The very idea of faith; blind acceptance of a system of morals (and I use the word ‘morals’ in its loosest possible form), offered by second, third, fourth hand sources, all of whom based their accounts (if we take the gospels as an example) on second, third, fourth hand sources, edited and revised over the years…. on fear of punishment ….. is a disastrously immoral notion, especially when it is forced onto children.

Let’s assume there is a God, and He commanded us to be good – which suggests we are born sick, having been given no choice in this state of being – by providing a system of anchored morality. This is incoherent. Because if God has an actual reason for us to be good, then we don’t need God. The reason is apart from God (unless it’s simply, to get into heaven, in which case, it is no longer good for the sake of good…. it is now for the sake of reward – and unless he hasn’t revealed the reason to be good – in which case, why should we be compelled to do good?), and so the REASON stands on its own, and does not need someone to give us those reasons. Or maybe God doesn’t have a reason. In which case, there is no longer an anchor. God could say “be kind!” and so if there is a reason to be kind, then humans do not need God. The reason is apparent. Again, unless the reason is hidden – which, means the basis of your morality is a God that you have no evidence for, having a reason that he wont tell you about. If there is no reason for Him to say “be Kind”……. then there is no anchor. Hugely insecure basis. Inconsistent. Irrational. Dangerous. The stuff of children’s story books.

A sense of right and wrong, of course does not have to come from a divine dictator. There does not have to be a supreme idea of perfection, of beauty, of morality, for a sense of those ideals to exist.

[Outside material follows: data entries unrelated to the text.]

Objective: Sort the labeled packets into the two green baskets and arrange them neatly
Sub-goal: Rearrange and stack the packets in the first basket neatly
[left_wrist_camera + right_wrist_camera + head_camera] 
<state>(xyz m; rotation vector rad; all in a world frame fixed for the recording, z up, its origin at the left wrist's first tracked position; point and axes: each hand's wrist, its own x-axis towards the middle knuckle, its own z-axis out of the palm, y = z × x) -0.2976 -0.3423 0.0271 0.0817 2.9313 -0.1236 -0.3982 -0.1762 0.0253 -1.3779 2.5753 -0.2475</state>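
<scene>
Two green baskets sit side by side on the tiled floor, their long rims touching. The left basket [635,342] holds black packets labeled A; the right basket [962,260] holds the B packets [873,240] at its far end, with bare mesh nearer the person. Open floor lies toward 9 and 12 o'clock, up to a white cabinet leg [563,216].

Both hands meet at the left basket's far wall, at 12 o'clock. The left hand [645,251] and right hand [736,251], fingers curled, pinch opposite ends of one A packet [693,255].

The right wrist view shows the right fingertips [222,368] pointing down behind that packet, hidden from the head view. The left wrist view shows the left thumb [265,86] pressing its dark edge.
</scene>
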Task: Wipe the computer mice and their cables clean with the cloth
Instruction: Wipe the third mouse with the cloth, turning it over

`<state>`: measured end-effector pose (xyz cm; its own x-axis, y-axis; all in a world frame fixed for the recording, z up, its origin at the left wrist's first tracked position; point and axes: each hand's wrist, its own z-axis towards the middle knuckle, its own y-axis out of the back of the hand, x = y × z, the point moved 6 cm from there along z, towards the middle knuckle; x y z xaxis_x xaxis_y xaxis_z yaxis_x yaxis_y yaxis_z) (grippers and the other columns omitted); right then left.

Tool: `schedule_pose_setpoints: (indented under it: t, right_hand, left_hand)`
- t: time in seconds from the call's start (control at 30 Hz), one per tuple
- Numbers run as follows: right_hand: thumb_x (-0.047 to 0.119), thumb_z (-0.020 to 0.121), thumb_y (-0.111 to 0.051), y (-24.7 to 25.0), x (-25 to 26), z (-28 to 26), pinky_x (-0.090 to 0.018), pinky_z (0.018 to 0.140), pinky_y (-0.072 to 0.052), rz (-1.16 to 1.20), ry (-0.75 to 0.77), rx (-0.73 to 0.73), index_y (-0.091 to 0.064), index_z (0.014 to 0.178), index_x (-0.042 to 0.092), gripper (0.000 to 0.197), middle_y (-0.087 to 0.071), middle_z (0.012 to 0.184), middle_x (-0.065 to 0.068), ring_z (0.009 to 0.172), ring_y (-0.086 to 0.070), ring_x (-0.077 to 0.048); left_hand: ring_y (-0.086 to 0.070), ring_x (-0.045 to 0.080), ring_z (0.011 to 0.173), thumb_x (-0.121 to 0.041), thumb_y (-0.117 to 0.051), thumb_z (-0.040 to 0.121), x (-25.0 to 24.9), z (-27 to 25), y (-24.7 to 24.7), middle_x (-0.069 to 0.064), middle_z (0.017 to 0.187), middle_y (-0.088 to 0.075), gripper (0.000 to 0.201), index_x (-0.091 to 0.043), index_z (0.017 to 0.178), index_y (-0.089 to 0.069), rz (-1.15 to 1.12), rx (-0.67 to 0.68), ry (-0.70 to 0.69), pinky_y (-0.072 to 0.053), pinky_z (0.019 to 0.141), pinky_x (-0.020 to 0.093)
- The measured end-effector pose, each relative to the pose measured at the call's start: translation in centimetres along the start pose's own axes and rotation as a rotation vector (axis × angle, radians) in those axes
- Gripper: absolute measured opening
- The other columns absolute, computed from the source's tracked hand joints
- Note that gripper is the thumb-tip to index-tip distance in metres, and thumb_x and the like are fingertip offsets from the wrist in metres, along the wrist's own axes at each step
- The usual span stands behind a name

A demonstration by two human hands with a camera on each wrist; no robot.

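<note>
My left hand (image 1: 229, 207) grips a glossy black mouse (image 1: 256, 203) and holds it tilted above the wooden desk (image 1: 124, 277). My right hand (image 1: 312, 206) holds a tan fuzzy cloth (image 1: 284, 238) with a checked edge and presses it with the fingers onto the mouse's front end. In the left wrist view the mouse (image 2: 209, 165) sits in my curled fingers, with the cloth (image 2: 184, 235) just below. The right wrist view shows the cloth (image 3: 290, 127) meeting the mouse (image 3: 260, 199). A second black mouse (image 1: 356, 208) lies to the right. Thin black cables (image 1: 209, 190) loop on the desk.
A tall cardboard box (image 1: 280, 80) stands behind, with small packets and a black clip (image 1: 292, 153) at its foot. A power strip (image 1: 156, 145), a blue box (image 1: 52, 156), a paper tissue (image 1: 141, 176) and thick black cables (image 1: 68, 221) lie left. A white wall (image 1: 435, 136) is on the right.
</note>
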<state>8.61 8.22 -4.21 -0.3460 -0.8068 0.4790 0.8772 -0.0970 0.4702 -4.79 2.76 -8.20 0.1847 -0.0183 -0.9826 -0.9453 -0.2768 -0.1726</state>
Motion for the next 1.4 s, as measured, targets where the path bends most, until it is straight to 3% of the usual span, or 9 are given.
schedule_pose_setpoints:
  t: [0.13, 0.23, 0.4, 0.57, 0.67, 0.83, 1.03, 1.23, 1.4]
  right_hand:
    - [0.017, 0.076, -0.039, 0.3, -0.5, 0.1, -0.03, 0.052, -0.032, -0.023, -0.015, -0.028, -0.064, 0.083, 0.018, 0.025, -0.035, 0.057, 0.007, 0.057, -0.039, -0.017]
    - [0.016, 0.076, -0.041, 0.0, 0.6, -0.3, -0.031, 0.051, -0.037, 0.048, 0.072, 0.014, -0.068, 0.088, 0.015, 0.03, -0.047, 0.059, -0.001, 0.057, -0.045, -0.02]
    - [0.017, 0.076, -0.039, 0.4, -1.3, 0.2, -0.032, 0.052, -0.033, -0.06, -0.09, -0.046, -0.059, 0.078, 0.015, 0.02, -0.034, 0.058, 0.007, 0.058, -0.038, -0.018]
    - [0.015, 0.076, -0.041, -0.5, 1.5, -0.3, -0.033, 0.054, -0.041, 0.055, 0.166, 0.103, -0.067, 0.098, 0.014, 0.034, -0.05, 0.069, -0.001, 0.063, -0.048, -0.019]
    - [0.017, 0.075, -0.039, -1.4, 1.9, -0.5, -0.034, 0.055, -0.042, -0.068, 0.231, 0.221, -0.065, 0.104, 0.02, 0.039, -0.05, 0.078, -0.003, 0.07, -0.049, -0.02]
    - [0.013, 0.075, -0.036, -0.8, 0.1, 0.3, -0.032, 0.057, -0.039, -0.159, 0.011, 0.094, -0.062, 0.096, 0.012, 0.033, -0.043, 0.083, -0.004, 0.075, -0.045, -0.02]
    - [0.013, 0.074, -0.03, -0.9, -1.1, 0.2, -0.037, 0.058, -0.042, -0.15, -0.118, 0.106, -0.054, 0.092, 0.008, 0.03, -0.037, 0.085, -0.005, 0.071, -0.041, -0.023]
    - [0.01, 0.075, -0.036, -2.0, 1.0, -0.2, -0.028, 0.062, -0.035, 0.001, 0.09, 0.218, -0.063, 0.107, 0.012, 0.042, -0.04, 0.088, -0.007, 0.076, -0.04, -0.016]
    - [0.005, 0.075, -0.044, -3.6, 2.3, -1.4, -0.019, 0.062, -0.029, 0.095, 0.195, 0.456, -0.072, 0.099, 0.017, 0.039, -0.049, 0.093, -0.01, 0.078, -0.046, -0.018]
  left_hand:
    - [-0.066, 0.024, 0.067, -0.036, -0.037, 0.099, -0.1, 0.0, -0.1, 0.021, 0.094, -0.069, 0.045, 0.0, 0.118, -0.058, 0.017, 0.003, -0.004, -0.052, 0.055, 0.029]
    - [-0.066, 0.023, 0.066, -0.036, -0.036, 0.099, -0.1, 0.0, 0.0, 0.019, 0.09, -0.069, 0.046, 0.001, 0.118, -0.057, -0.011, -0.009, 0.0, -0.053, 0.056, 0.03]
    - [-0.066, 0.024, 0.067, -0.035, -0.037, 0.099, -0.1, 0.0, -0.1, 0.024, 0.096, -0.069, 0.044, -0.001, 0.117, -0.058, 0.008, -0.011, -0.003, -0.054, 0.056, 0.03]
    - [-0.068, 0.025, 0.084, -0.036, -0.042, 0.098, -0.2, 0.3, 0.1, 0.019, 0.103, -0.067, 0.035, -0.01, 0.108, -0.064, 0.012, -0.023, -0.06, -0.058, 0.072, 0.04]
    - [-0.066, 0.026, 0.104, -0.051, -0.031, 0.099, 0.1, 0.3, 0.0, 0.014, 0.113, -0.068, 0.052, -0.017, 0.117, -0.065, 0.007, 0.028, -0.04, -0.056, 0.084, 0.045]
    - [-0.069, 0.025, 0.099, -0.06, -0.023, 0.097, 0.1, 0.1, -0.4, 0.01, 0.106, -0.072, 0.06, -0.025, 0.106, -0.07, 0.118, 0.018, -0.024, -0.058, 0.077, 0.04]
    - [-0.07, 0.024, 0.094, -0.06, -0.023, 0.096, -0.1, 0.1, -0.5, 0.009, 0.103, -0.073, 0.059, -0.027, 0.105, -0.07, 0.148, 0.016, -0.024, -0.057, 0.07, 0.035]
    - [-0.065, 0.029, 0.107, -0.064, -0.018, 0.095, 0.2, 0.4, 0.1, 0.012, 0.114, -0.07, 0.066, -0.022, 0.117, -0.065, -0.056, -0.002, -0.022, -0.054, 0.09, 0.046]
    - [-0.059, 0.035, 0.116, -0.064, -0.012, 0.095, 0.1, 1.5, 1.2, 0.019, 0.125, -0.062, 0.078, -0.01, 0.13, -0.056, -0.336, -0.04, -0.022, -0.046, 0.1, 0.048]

They are perceptions that have evolved, and appear in different degrees, to different people, in different cultures. We build those ideals ourselves, we are conditioned by society, by our family and our friends, by the injustices we see, by putting ourselves in the shoes of others, and through this, I can quite happily say my sense of right and wrong is due entirely to the evolution of our minds and the course of human events that has shaped perception. Morality is the result of rational minds debating, rationalising, and coming to conclusions based on thought, and evidence available at the time. Sometimes we get it wrong. But we learn, we evolve and we advance. The basis for Atheist morality, is trust and belief in humanity to act justly.

The Bible and The Qur’an are simply reflections of the workings of social cohesion at the time they are written. We tend to ignore the most brutal ‘morals’ because they are no longer permissible. Society has outgrown some of the ‘morals’ set out in these texts. Like the picture at the top of this article. It is absolutely morally wrong to stone someone to death for working on a Sunday. But, if we are to accept that God’s rules are absolute, and binding throughout time…. then why aren’t Christians advocating stoning people for working on a Sunday? We have out grown it. Therefore, morality is an ever evolving idea, it isn’t anchored, it doesn’t require doctrine, and it certainly doesn’t require a vicious God. Religion rides the wave, and claims it as its own.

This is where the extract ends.